§ **EXERCISE PROMPT**
Read the records and gather each line that includes "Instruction".
---------- RECORDS PROVIDED ----------
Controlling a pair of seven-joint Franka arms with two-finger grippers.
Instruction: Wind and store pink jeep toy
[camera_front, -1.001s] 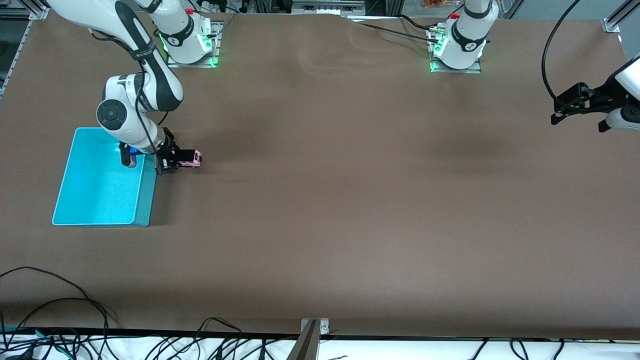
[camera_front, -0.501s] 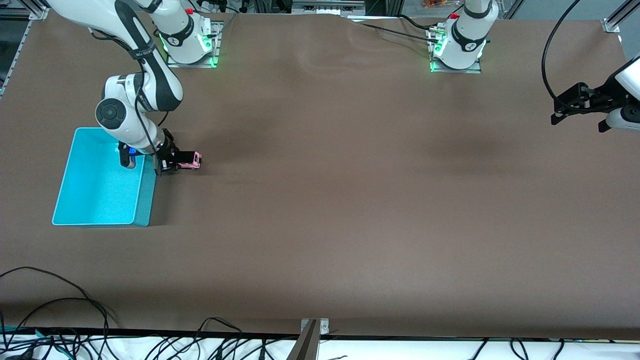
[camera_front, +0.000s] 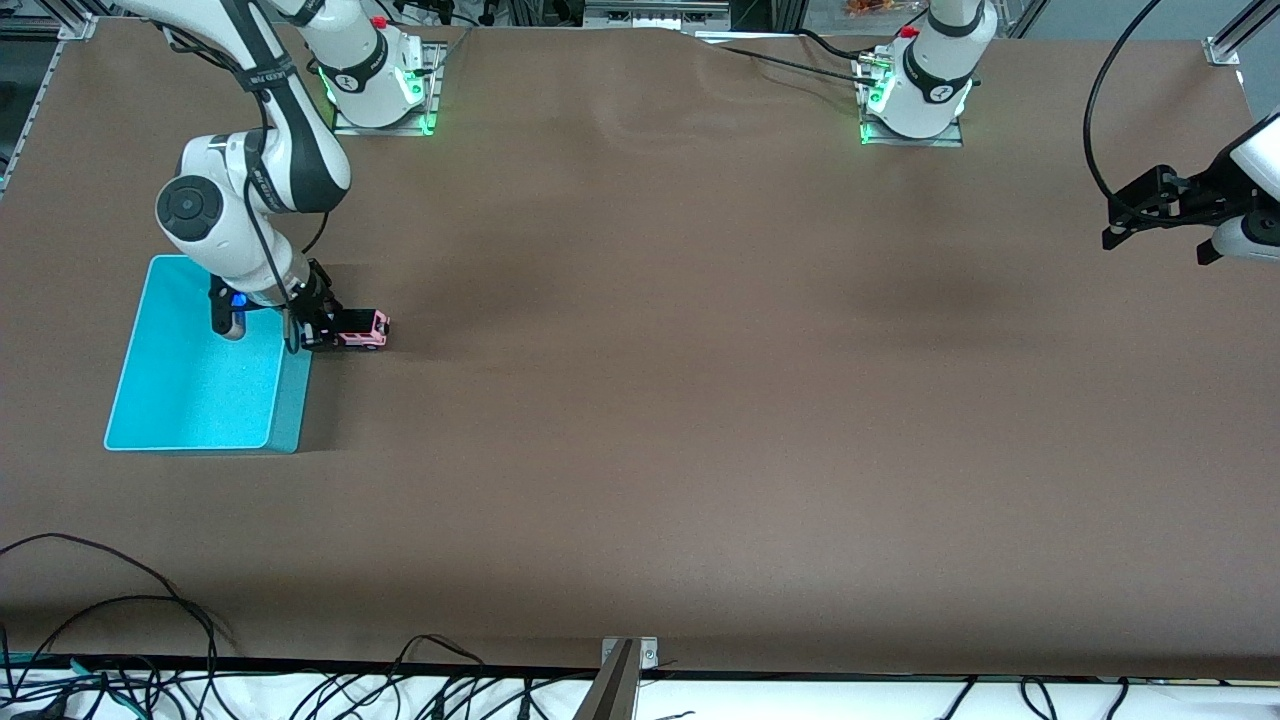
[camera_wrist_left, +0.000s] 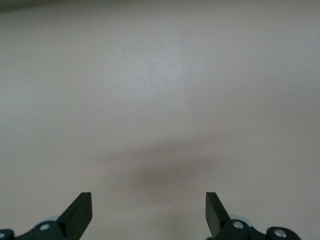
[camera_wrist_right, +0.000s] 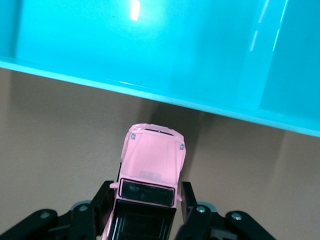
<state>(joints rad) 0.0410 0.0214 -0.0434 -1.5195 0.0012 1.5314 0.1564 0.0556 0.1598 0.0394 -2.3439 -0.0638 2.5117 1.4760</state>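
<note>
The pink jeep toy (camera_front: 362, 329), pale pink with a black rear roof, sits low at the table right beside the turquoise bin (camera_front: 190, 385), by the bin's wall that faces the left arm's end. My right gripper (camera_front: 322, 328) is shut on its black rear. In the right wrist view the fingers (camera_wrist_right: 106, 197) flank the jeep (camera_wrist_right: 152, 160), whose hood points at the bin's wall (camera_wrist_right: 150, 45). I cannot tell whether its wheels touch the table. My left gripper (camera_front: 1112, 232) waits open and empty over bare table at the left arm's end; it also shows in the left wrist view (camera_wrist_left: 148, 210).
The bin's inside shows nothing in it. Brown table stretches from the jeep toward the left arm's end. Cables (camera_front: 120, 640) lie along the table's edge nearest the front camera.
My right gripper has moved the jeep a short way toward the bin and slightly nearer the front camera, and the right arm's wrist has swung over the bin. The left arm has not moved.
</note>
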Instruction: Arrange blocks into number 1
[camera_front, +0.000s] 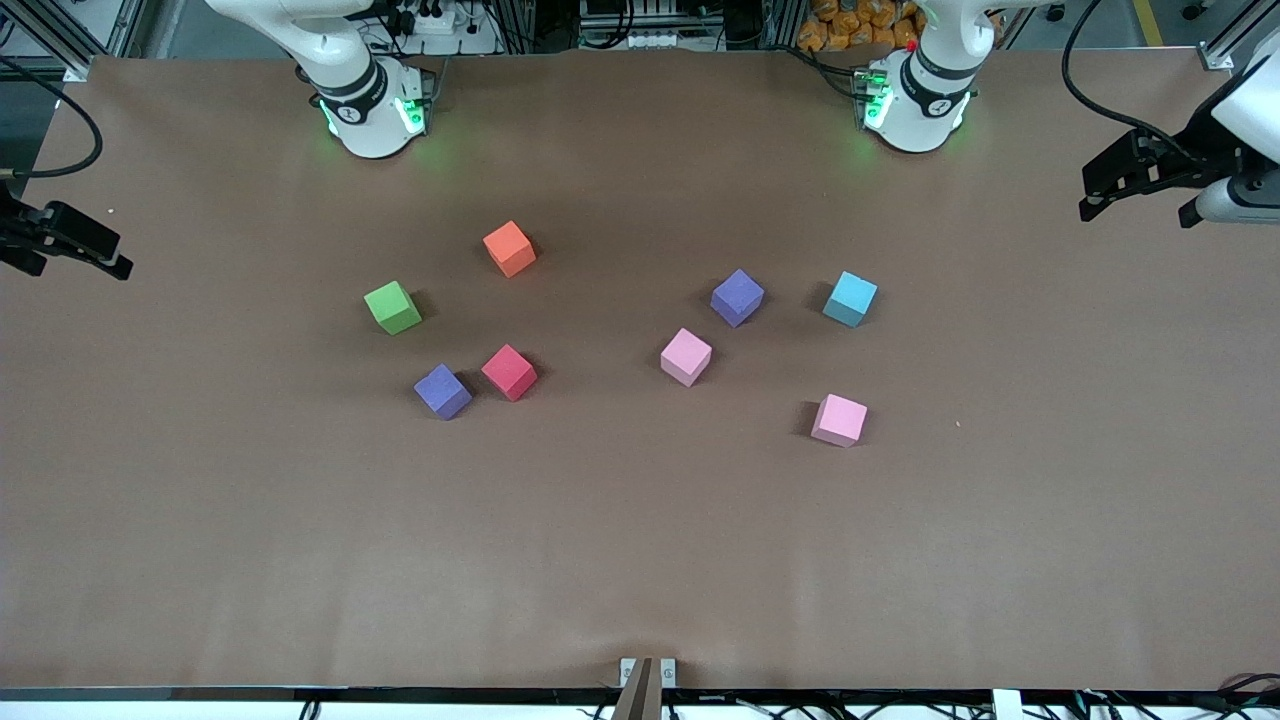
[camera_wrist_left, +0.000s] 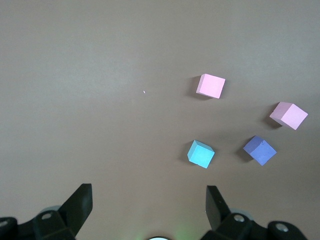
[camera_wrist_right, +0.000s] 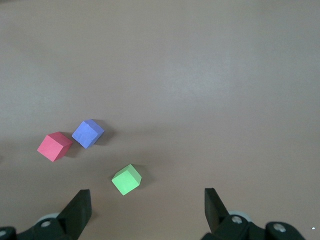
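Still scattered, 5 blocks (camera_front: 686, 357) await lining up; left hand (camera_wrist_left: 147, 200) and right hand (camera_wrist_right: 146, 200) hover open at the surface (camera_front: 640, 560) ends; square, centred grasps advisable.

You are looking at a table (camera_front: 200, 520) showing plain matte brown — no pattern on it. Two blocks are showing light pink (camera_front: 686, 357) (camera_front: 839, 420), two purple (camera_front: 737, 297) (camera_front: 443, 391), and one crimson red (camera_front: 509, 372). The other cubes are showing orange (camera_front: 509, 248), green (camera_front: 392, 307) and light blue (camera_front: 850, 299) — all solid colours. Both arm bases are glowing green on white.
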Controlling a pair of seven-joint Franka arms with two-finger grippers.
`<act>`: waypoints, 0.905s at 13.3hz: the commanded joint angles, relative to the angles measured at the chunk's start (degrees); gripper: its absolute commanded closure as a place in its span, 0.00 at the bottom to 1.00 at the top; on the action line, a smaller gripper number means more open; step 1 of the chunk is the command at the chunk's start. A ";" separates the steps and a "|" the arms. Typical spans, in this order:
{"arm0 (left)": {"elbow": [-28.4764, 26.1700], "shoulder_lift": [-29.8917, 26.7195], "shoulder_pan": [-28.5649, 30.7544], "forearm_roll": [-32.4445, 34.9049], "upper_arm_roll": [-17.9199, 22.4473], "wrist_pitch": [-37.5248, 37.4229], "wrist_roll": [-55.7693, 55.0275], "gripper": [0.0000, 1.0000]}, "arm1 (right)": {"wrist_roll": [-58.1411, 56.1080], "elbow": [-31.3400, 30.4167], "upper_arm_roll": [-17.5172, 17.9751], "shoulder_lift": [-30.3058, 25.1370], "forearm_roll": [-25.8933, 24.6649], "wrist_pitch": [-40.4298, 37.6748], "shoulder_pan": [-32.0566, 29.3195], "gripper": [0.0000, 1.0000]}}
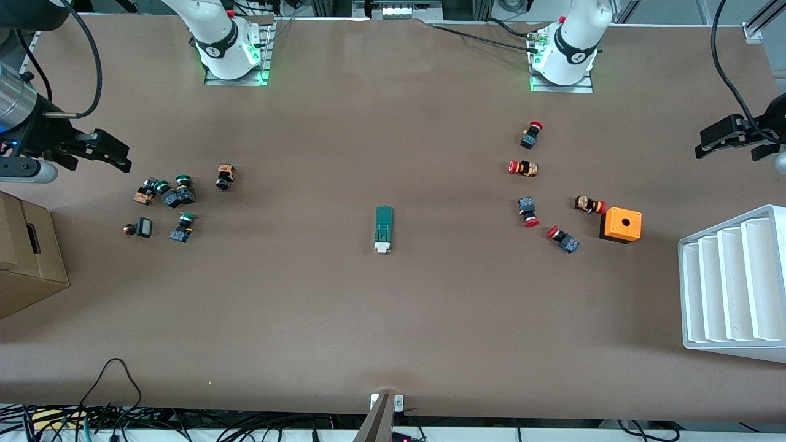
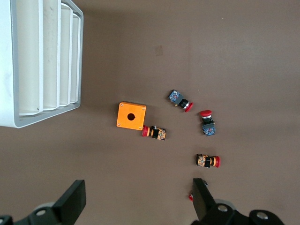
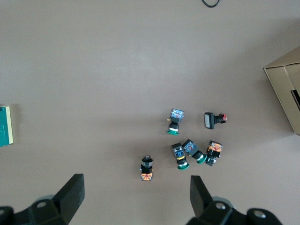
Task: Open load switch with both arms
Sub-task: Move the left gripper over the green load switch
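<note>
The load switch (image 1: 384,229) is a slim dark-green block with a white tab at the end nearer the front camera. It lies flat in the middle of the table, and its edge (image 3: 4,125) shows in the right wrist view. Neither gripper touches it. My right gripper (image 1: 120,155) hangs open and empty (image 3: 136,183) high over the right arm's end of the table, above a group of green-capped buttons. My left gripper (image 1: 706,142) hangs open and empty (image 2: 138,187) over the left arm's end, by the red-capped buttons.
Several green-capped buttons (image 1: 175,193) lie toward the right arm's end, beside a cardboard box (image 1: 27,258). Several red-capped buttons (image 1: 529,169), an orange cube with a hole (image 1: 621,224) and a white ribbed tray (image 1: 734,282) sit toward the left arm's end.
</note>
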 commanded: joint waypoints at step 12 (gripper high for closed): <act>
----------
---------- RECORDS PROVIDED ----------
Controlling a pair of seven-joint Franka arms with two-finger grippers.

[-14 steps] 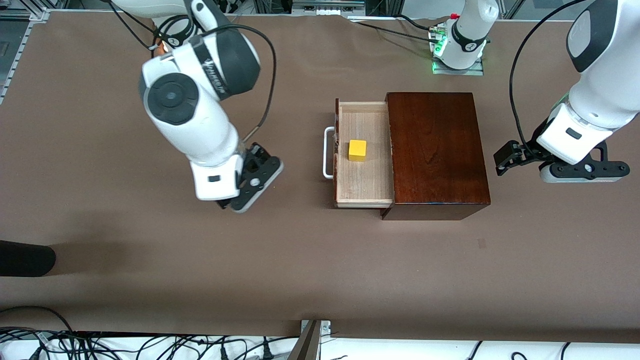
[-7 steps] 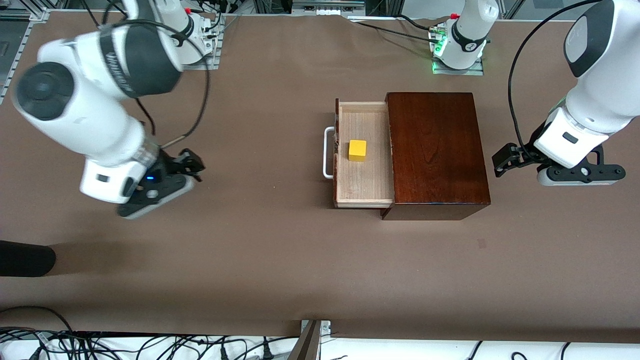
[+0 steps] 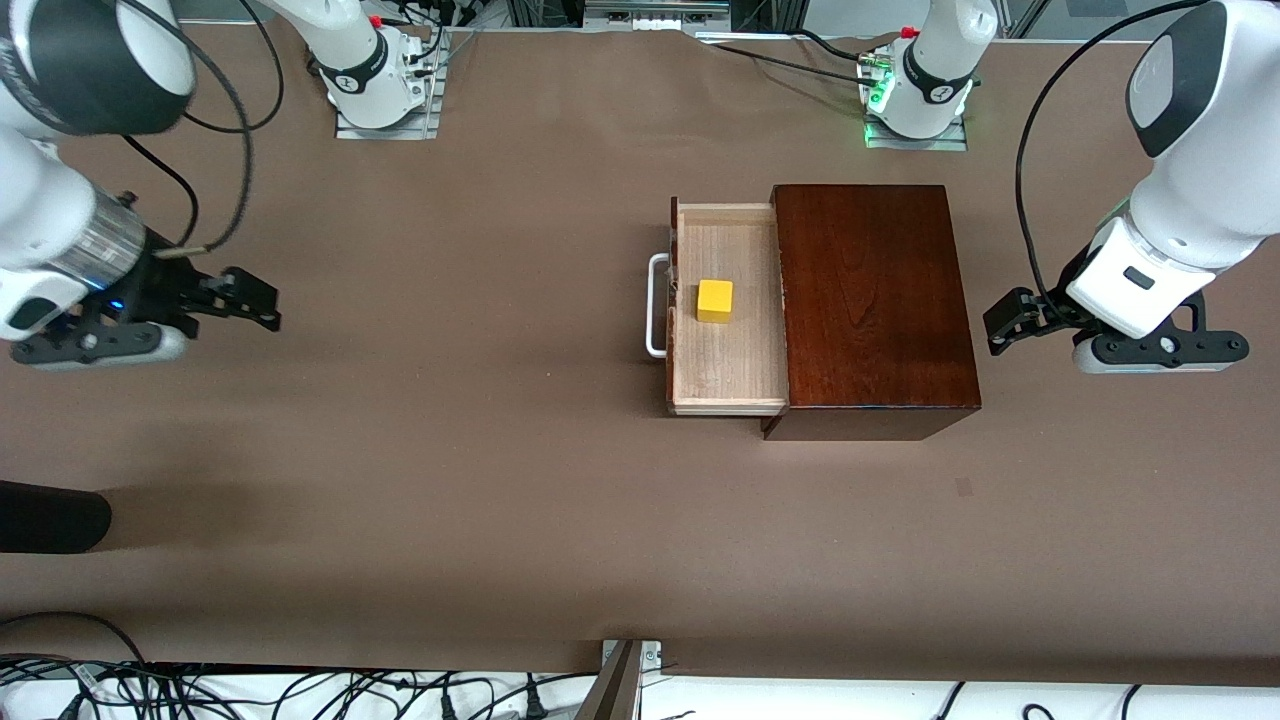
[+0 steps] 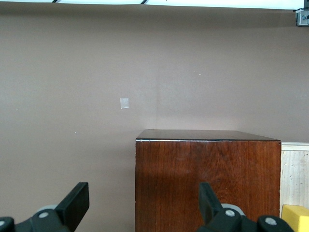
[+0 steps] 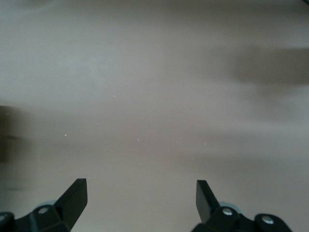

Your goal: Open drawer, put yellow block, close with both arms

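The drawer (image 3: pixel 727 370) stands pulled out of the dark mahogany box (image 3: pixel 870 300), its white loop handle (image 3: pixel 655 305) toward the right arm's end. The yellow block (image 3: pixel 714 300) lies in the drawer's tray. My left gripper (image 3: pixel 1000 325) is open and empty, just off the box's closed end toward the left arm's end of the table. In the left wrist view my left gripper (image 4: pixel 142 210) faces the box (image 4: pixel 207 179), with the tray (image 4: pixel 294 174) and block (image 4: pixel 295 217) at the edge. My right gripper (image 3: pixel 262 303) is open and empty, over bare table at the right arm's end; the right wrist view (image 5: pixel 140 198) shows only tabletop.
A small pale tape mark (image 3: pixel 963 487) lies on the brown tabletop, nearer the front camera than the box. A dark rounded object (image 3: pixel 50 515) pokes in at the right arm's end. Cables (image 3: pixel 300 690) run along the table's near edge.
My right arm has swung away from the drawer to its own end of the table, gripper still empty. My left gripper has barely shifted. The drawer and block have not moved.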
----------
§ **ANSWER FOR THIS EXERCISE**
Instruction: Wind and store pink jeep toy
Instruction: Arrange blocks into number 1

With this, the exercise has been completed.